- [Description of the task]: Transcribe the following records in full, exactly as shown.

Data to process START

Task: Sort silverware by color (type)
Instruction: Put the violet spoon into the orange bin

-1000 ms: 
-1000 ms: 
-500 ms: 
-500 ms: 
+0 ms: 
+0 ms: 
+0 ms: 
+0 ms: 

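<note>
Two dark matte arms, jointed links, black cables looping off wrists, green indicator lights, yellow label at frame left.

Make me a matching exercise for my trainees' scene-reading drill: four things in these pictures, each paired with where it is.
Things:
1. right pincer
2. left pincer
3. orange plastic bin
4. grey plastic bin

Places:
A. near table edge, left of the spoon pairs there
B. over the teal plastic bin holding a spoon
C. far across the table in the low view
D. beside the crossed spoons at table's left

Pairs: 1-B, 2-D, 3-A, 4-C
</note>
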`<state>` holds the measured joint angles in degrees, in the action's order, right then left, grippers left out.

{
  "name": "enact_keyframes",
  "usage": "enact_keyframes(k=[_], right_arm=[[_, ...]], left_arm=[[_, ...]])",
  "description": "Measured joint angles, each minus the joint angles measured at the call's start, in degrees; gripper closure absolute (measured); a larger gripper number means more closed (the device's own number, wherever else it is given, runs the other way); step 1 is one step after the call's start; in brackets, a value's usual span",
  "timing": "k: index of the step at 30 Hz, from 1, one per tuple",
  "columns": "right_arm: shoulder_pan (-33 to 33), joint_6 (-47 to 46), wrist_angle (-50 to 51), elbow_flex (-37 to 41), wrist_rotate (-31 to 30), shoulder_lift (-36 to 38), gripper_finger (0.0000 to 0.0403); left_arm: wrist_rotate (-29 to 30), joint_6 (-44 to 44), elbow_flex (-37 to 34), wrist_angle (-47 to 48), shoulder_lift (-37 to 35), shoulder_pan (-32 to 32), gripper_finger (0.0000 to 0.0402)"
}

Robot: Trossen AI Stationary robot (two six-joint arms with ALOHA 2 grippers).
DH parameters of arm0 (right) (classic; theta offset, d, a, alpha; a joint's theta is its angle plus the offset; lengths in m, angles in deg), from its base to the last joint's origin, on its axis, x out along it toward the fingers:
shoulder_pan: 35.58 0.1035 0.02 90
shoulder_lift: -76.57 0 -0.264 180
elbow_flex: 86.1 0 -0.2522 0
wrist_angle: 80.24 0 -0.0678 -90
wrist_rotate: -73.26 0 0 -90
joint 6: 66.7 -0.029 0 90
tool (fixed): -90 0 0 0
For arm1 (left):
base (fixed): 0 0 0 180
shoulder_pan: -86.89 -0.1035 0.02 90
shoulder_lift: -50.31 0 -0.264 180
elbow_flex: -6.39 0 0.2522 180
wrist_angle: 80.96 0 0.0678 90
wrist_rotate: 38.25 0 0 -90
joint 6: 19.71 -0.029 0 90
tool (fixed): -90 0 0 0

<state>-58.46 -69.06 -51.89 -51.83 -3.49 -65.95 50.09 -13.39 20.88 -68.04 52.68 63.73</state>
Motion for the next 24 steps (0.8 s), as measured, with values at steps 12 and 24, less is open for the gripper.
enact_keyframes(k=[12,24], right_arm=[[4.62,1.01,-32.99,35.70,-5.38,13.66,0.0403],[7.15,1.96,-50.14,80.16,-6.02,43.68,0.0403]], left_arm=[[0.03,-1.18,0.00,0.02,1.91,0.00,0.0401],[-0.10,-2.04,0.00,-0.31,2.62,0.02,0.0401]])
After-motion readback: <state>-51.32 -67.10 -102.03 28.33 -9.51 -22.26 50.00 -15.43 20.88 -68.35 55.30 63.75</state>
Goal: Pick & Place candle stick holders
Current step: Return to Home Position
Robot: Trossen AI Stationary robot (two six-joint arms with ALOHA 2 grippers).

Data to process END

- [Output for this task]:
Task: Sort silverware by color (type)
Instruction: Put the violet spoon into the orange bin

-1000 ms: 
-1000 ms: 
-500 ms: 
-500 ms: 
+0 ms: 
+0 ms: 
+0 ms: 
+0 ms: 

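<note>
Two dark matte arms, jointed links, black cables looping off wrists, green indicator lights, yellow label at frame left.

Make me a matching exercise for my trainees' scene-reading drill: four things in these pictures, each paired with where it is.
Things:
1. right pincer
2. left pincer
3. orange plastic bin
4. grey plastic bin

Places:
A. near table edge, left of the spoon pairs there
B. over the teal plastic bin holding a spoon
C. far across the table in the low view
D. beside the crossed spoons at table's left

Pairs: 1-B, 2-D, 3-A, 4-C
</note>
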`<state>` holds the measured joint angles in degrees, in the action's order, right then left, grippers left out.

{
  "name": "enact_keyframes",
  "usage": "enact_keyframes(k=[_], right_arm=[[_, ...]], left_arm=[[_, ...]])",
  "description": "Measured joint angles, each minus the joint angles measured at the call's start, in degrees; gripper closure absolute (measured); a larger gripper number means more closed (the device's own number, wherever else it is given, runs the other way); step 1 is one step after the call's start; in brackets, a value's usual span",
  "timing": "k: index of the step at 30 Hz, from 1, one per tuple",
  "columns": "right_arm: shoulder_pan (-33 to 33), joint_6 (-47 to 46), wrist_angle (-50 to 51), elbow_flex (-37 to 41), wrist_rotate (-31 to 30), shoulder_lift (-36 to 38), gripper_finger (0.0000 to 0.0403); left_arm: wrist_rotate (-29 to 30), joint_6 (-44 to 44), elbow_flex (-37 to 34), wrist_angle (-47 to 48), shoulder_lift (-37 to 35), shoulder_pan (-32 to 32), gripper_finger (0.0000 to 0.0402)"
}

Robot: Trossen AI Stationary robot (two six-joint arms with ALOHA 2 grippers).
DH parameters of arm0 (right) (classic; theta offset, d, a, alpha; a joint's theta is its angle plus the offset; lengths in m, angles in deg), from its base to the last joint's origin, on its axis, x out along it toward the fingers:
shoulder_pan: 35.58 0.1035 0.02 90
shoulder_lift: -76.57 0 -0.264 180
elbow_flex: 86.1 0 -0.2522 0
wrist_angle: 80.24 0 -0.0678 -90
wrist_rotate: -73.26 0 0 -90
joint 6: 66.7 -0.029 0 90
tool (fixed): -90 0 0 0
For arm1 (left):
base (fixed): 0 0 0 180
shoulder_pan: -86.89 -0.1035 0.02 90
shoulder_lift: -50.31 0 -0.264 180
elbow_flex: -6.39 0 0.2522 180
wrist_angle: 80.96 0 0.0678 90
wrist_rotate: 38.25 0 0 -90
joint 6: 19.71 -0.029 0 90
tool (fixed): -90 0 0 0

<state>-58.46 -69.06 -51.89 -51.83 -3.49 -65.95 50.09 -13.39 20.88 -68.04 52.68 63.73</state>
Motion for the next 24 steps (0.8 s), as measured, with values at steps 12 and 24, less is open for the gripper.
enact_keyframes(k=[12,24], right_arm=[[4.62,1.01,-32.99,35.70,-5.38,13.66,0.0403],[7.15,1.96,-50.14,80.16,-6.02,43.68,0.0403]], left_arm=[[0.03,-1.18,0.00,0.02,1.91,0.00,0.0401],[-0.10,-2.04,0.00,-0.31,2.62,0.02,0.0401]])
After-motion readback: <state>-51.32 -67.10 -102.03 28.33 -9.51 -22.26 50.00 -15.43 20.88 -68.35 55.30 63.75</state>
Goal: Pick & Place candle stick holders
Current step: Return to Home Position
Robot: Trossen AI Stationary robot (two six-joint arms with ALOHA 2 grippers).

This exercise is now done.